< תהילים 19 >

למנצח מזמור לדוד ב השמים מספרים כבוד-אל ומעשה ידיו מגיד הרקיע 1
Een psalm van David, voor den opperzangmeester. De hemelen vertellen Gods eer, en het uitspansel verkondigt Zijner handen werk.
יום ליום יביע אמר ולילה ללילה יחוה-דעת 2
De dag aan den dag stort overvloediglijk spraak uit, en de nacht aan den nacht toont wetenschap.
אין-אמר ואין דברים בלי נשמע קולם 3
Geen spraak, en geen woorden zijn er, waar hun stem niet wordt gehoord.
בכל-הארץ יצא קום ובקצה תבל מליהם לשמש שם-אהל בהם 4
Hun richtsnoer gaat uit over de ganse aarde, en hun redenen aan het einde der wereld; Hij heeft in dezelve een tent gesteld voor de zon.
והוא--כחתן יצא מחפתו ישיש כגבור לרוץ ארח 5
En die is als een bruidegom, uitgaande uit zijn slaapkamer; zij is vrolijk als een held, om het pad te lopen.
מקצה השמים מוצאו--ותקופתו על-קצותם ואין נסתר מחמתו 6
Haar uitgang is van het einde des hemels, en haar omloop tot aan de einden deszelven; en niets is verborgen voor haar hitte.

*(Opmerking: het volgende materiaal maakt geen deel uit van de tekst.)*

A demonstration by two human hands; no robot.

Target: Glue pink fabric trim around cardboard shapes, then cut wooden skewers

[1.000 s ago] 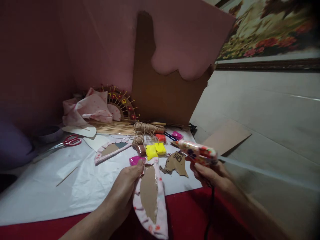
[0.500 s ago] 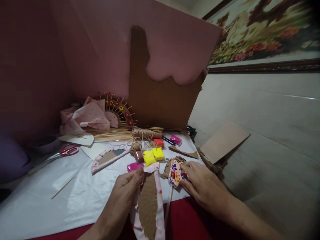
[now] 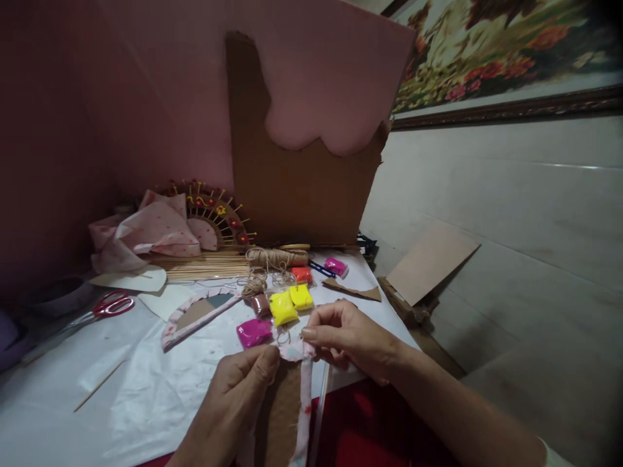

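Note:
My left hand point(image 3: 238, 392) grips the left side of a leaf-shaped cardboard piece point(image 3: 281, 415) edged with pink flowered fabric, thumb pressed near its tip. My right hand point(image 3: 348, 337) pinches the fabric at the tip point(image 3: 294, 350) between thumb and forefinger. The piece lies over the near edge of the white paper sheet point(image 3: 146, 383). A clear glue stick point(image 3: 321, 405) pokes out just under my right hand; the glue gun itself is hidden. Just beyond the tip lie a magenta clay pack point(image 3: 254, 332) and yellow clay packs point(image 3: 291, 303).
A second fabric-edged cardboard piece point(image 3: 195, 314), red scissors point(image 3: 104, 307), twine point(image 3: 272, 258), bamboo skewers point(image 3: 204, 266), pink cloth point(image 3: 150, 230) and a decorated fan point(image 3: 219, 217) sit farther back. A cardboard-and-pink-foam board point(image 3: 302, 130) stands behind. Cardboard scraps point(image 3: 428, 263) lie on the floor to the right.
My right hand brought the flowered glue gun down beside the cardboard piece, let it go, and now pinches the fabric at the tip. My left hand kept its grip.

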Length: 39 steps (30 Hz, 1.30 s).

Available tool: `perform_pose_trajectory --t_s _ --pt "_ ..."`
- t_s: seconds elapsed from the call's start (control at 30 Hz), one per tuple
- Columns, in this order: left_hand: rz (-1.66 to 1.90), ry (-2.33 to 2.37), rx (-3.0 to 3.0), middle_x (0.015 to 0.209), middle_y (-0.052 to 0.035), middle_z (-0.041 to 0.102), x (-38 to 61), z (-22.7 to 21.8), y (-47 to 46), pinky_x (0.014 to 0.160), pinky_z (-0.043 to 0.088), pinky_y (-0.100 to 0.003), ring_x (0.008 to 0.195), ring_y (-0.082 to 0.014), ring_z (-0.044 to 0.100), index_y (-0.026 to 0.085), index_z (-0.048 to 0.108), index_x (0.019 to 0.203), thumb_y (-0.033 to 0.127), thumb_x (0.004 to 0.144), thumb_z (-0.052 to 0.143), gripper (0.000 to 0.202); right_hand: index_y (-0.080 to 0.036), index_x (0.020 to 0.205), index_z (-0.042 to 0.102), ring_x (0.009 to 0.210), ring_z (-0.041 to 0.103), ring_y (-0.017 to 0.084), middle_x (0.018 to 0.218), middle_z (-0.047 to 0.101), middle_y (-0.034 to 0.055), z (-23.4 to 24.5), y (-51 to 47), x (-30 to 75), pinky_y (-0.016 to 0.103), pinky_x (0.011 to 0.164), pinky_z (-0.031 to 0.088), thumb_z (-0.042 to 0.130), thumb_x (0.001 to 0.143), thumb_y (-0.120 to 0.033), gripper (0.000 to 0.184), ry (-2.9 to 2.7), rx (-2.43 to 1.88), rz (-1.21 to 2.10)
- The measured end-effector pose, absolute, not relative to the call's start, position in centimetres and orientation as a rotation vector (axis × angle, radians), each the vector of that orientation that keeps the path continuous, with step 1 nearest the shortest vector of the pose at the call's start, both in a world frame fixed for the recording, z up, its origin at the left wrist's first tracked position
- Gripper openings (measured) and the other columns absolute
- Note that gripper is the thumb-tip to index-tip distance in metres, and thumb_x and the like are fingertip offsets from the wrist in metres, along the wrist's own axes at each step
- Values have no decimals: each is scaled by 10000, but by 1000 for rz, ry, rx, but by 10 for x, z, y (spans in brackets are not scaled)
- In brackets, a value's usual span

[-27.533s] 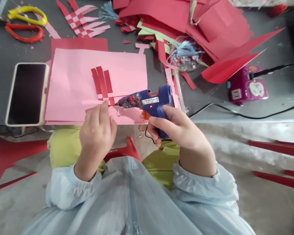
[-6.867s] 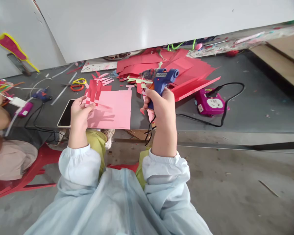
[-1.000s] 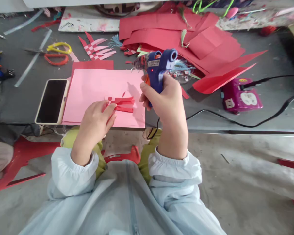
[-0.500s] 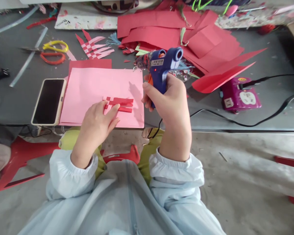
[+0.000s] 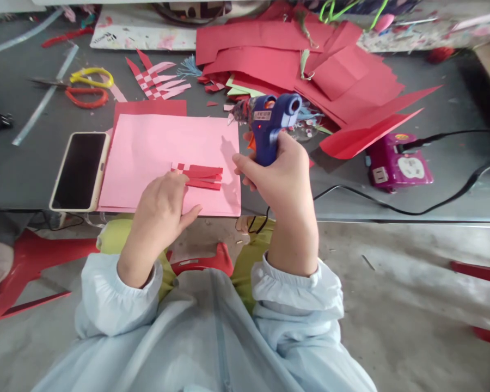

תורת יהוה תמימה משיבת נפש עדות יהוה נאמנה מחכימת פתי 7
De wet des HEEREN is volmaakt, bekerende de ziel; de getuigenis des HEEREN is gewis, den slechten wijsheid gevende.
פקודי יהוה ישרים משמחי-לב מצות יהוה ברה מאירת עינים 8
De bevelen des HEEREN zijn recht, verblijdende het hart; het gebod des HEEREN is zuiver, verlichtende de ogen.
יראת יהוה טהורה--עומדת לעד משפטי-יהוה אמת צדקו יחדו 9
De vreze des HEEREN is rein, bestaande tot in eeuwigheid, de rechten des HEEREN zijn waarheid, samen zijn zij rechtvaardig.
הנחמדים--מזהב ומפז רב ומתוקים מדבש ונפת צופים 10
Zij zijn begeerlijker dan goud, ja, dan veel fijn goud; en zoeter dan honig en honigzeem.
גם-עבדך נזהר בהם בשמרם עקב רב 11
Ook wordt Uw knecht door dezelve klaarlijk vermaand; in het houden van die is grote loon.
שגיאות מי-יבין מנסתרות נקני 12
Wie zou de afdwalingen verstaan? Reinig mij van de verborgene afdwalingen.
גם מזדים חשך עבדך-- אל-ימשלו-בי אז איתם ונקיתי מפשע רב 13
Houd Uw knecht ook terug van trotsheden; laat ze niet over mij heersen; dan zal ik oprecht zijn en rein van grote overtreding.
יהיו לרצון אמרי-פי והגיון לבי לפניך יהוה צורי וגאלי 14
Laat de redenen mijns monds, en de overdenking mijns harten welbehagelijk zijn voor Uw aangezicht, o HEERE, mijn Rotssteen en mijn Verlosser!